(Assignment):
Across the records that follow, count each line holding "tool", and write only the total.
━━ Available records
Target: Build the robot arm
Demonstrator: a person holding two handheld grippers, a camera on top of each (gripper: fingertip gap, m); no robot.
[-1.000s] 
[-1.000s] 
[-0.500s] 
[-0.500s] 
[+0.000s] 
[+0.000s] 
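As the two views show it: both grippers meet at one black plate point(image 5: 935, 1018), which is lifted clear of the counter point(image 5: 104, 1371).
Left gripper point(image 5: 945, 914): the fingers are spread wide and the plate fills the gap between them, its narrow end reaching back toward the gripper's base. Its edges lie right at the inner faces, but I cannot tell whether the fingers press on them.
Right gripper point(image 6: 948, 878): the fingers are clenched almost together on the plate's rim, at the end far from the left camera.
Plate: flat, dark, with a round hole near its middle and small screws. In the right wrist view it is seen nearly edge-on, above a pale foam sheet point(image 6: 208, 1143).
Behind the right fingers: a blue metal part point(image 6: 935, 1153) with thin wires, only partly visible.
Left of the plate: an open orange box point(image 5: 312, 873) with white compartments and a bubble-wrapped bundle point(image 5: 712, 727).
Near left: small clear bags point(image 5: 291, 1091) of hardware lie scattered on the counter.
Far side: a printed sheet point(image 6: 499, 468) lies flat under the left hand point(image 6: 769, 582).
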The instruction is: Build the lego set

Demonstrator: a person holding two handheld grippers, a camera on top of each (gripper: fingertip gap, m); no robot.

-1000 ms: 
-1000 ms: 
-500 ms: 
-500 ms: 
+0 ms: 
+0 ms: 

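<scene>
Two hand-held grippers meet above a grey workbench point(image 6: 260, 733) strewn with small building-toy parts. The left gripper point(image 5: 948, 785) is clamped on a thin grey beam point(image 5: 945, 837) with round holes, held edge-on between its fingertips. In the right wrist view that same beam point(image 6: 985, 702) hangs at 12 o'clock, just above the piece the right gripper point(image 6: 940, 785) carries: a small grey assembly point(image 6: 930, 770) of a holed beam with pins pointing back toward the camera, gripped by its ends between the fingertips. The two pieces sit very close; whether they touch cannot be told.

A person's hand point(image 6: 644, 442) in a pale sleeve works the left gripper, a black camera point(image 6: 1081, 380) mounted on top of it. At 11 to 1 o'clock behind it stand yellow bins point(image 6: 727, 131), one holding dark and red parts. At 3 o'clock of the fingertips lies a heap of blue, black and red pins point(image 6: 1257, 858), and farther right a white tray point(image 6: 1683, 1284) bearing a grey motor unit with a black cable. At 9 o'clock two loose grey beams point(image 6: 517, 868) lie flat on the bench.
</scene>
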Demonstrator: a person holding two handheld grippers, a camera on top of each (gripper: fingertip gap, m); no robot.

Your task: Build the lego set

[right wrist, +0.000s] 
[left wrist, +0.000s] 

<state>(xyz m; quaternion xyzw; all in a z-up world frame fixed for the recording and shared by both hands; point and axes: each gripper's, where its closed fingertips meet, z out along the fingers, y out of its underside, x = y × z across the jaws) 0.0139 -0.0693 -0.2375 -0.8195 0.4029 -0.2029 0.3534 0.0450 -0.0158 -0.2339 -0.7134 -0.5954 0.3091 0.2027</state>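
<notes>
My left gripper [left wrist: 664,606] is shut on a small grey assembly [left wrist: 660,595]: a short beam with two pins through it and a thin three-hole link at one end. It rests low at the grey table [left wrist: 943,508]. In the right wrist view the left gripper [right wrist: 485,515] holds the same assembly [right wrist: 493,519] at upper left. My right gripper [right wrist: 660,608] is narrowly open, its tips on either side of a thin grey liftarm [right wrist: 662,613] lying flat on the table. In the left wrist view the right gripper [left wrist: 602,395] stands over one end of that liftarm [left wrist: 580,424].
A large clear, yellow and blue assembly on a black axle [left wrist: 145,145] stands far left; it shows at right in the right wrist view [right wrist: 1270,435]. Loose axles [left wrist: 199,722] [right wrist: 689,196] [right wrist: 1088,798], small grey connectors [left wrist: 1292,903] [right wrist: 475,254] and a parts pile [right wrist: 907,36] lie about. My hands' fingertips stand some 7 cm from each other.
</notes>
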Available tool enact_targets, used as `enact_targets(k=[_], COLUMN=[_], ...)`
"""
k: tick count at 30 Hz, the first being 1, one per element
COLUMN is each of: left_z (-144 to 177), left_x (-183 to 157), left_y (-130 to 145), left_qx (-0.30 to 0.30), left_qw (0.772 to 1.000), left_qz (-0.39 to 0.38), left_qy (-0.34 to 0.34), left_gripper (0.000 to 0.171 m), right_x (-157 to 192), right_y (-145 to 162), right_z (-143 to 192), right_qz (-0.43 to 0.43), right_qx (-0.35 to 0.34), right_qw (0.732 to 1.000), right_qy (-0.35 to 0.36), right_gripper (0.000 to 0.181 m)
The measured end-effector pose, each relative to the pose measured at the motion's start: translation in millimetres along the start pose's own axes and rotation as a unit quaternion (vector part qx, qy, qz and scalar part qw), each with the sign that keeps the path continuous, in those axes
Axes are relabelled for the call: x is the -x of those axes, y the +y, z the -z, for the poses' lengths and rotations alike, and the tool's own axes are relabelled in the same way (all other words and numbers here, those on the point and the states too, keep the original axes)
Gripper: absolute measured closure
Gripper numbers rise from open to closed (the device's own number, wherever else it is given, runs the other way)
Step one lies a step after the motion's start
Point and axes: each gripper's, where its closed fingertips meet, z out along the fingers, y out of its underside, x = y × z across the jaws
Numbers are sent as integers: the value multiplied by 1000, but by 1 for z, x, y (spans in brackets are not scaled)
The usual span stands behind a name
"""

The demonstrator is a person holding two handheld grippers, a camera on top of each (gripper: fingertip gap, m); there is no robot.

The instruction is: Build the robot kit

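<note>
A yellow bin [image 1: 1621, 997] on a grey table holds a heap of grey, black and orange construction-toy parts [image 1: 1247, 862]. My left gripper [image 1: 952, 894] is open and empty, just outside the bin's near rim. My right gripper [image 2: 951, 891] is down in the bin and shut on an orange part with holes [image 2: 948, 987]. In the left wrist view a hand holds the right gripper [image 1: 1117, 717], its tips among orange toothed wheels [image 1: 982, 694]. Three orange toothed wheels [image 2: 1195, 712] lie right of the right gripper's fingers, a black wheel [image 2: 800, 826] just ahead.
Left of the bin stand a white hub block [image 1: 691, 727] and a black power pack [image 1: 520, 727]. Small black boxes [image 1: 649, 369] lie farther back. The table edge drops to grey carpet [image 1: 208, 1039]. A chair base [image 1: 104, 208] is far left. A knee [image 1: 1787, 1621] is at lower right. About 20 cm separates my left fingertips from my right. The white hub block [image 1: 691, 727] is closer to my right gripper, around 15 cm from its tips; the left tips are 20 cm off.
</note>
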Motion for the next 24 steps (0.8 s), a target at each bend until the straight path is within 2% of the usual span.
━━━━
(Exercise answer):
2